The only case when you may want to take both is if you combine both strength training and intensive cardio. Do you regularly hit the gym and go swimming every other day? Maybe there are certain days of the week when you hop on your bike and go for a long ride? In such cases, you can take both BCAA and a pre-workout to optimize your routine.
BCAA vs. Pre-Workout: what’s the difference? The former is used to stimulate muscle growth and prevent muscle reduction while alleviating the damage caused during training. The latter helps increase focus and energy for a short, but intense, workout session. They can be taken together, as long as you pay attention to the dosage since many pre-workouts contain BCAA. Which one is better? It all depends on you: for longer, but less intensive training choose BCAA; for shorter, fierce workouts pick a pre-workout.
Did you like this article? You may also read: Can We Take Fat Burners With Pre–Workouts?
Weber, M. G., Dias, S. S., de Angelis, T. R., Fernandes, E. V., Bernardes, A. G., Milanez, V. F., Jussiani, E. I., & de Paula Ramos, S. (2021). The use of BCAA to decrease delayed-onset muscle soreness after a single bout of exercise: a systematic review and meta-analysis. Amino acids, 53(11), 1663–1678.
What’s the difference between BCAA and Pre-Workout?
BCAA stands for branched-chain amino acids, including valine, leucine, and isoleucine, which fuel your muscles and promote muscle protein synthesis. Pre-workout, on the other hand, is a supplement designed to enhance performance and reduce fatigue during workouts. Interestingly, some pre-workouts contain BCAA.

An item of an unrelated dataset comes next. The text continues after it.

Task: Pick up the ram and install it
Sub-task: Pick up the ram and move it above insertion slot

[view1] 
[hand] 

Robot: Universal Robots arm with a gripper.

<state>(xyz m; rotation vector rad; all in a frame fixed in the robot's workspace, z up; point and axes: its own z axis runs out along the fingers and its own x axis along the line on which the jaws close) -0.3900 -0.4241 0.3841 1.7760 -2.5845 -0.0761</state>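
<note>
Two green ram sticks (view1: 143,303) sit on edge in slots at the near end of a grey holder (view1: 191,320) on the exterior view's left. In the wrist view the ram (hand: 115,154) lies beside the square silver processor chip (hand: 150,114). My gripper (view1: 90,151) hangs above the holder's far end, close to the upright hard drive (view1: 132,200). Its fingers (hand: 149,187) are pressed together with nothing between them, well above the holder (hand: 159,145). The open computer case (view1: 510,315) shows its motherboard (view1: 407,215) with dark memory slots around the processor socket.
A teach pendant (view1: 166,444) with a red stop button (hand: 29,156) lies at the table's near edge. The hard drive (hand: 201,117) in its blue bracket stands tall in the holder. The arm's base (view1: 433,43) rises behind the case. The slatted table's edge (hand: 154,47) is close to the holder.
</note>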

Can I mix BCAA with Pre-Workout?
Yes, you can mix BCAA with Pre-Workout. Most pre-workouts contain BCAA, but it’s essential to check the label for the exact dosage to avoid overconsumption.
How much BCAA should I take with Pre-Workout?
BCAA dosage can vary, with recommendations ranging from 10g/day to 1g/10kg body weight/day. It’s safest to start with the lower end of these values to prevent overuse.
When should I take BCAA and Pre-Workout?
Both BCAA and Pre-Workout should be taken before your workout sessions. However, BCAA can also be used on non-training days for maximum effectiveness.
Where can I naturally find BCAA in foods?
You can find branched-chain amino acids in foods like corn, whey, milk, soy, beef, chicken, fish, eggs, baked beans, whole wheat, brown rice, and almonds.
Which is better – BCAA or Pre-Workout?
The choice between BCAA and Pre-Workout depends on your goals. BCAA stimulates muscle growth and reduces muscle soreness, making it ideal for less intensive exercises like running or swimming. Pre-Workout provides an energy boost for intense workouts like HIIT or weightlifting. Many pre-workouts already contain BCAA, so they can cover both needs.
Are there specific exercises where BCAA or Pre-Workout is more effective?
Yes, BCAA is more efficient for low-intensity, long exercises like running or cycling, while Pre-Workout is better suited for high-intensity activities like sprinting or weightlifting.
What are the side effects of BCAA and Pre-Workout?
BCAA side effects may include nausea, diarrhea, stomach upset, or headaches. Pre-Workout side effects can include diarrhea, headaches, and jitteriness, especially if taken in the evening.
Do I need to take both BCAA and Pre-Workout?
In most cases, a high-quality Pre-Workout with added BCAA should suffice. However, if you engage in both strength training and intensive cardio, taking both supplements can optimize your routine.
What’s the key takeaway when comparing BCAA and Pre-Workout?
In summary, BCAA stimulates muscle growth and recovery, while Pre-Workout enhances focus and energy for intense workouts. They can be taken together, but the choice depends on your exercise type and goals.